**WHAT IS BEING ASKED:** Output, without any change, the listing below from its opening line up to and including the line with "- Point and".

▬▬▬▬▬▬▬▬▬▬

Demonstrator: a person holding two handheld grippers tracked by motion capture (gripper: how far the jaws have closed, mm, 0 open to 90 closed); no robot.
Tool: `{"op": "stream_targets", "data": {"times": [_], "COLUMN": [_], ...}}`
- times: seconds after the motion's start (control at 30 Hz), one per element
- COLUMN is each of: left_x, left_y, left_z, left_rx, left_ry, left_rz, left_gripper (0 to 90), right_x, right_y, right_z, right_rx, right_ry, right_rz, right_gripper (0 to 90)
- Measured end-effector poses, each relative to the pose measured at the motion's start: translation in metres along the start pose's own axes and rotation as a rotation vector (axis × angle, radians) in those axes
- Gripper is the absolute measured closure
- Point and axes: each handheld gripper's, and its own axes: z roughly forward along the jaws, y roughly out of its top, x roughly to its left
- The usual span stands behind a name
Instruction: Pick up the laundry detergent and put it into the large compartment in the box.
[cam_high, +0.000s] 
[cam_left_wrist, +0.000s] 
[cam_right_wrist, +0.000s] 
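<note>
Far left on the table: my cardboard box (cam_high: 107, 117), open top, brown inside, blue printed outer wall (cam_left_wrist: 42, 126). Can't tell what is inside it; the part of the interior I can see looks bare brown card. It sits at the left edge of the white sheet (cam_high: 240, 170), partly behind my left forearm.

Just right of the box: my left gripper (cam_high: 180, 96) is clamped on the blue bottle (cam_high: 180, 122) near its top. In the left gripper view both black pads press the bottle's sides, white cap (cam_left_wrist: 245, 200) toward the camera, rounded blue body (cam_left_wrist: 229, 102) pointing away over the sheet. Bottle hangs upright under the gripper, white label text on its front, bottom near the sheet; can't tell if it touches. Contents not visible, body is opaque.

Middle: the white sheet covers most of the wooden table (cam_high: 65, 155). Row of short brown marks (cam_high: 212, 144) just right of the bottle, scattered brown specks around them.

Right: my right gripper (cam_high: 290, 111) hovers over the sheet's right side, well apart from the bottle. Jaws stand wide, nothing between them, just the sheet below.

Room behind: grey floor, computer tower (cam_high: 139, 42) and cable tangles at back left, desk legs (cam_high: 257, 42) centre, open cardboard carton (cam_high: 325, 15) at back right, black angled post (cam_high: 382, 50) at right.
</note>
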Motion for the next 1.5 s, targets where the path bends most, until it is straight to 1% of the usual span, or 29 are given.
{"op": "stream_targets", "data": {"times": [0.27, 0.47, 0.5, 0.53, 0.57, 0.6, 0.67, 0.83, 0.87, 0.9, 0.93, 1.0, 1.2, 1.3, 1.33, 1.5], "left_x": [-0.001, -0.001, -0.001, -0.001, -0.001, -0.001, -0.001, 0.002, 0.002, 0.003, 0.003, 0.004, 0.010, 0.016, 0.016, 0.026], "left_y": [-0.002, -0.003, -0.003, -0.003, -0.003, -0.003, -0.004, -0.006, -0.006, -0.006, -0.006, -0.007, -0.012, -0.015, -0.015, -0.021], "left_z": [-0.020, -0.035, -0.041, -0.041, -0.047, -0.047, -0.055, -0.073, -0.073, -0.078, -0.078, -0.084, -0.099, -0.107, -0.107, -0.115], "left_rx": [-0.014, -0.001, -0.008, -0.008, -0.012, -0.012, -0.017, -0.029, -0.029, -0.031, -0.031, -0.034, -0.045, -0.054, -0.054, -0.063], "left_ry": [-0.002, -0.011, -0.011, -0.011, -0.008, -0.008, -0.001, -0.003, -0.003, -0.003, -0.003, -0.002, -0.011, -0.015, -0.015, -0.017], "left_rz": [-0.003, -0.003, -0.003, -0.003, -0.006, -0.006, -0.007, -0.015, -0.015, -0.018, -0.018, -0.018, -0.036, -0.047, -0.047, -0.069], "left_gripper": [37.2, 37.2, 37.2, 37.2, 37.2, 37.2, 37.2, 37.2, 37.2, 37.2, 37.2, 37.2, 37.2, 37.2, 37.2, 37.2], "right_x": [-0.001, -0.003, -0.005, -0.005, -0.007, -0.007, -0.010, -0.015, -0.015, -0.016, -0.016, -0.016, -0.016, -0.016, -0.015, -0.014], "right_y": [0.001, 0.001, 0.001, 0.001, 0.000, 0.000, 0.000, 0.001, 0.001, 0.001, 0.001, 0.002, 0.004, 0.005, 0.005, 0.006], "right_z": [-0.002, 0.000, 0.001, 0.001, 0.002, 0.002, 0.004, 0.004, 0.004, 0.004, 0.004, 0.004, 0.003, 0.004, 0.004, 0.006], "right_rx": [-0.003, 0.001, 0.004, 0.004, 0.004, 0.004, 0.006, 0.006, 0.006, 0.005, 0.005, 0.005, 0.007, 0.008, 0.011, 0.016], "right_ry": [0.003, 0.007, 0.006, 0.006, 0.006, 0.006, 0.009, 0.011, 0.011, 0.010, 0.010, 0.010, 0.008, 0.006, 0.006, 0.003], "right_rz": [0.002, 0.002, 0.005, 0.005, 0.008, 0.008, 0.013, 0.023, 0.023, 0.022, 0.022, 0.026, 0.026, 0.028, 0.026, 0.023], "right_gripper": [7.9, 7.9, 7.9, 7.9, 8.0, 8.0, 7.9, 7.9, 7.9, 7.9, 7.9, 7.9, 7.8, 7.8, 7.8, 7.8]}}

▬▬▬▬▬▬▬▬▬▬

**OUTPUT:**
Demonstrator: a person holding two handheld grippers tracked by motion capture (gripper: how far the jaws have closed, mm, 0 open to 90 closed); no robot.
Tool: `{"op": "stream_targets", "data": {"times": [_], "COLUMN": [_], ...}}`
- times: seconds after the motion's start (control at 30 Hz), one per element
- COLUMN is each of: left_x, left_y, left_z, left_rx, left_ry, left_rz, left_gripper (0 to 90), right_x, right_y, right_z, right_rx, right_ry, right_rz, right_gripper (0 to 90)
- Measured end-effector poses, each relative to the pose measured at the motion's start: translation in metres along the start pose's own axes and rotation as a rotation vector (axis × angle, radians) in those axes
- Gripper is the absolute measured closure
- Point and axes: each handheld gripper's, and its own axes: z roughly forward along the jaws, y roughly out of its top, x roughly to its left

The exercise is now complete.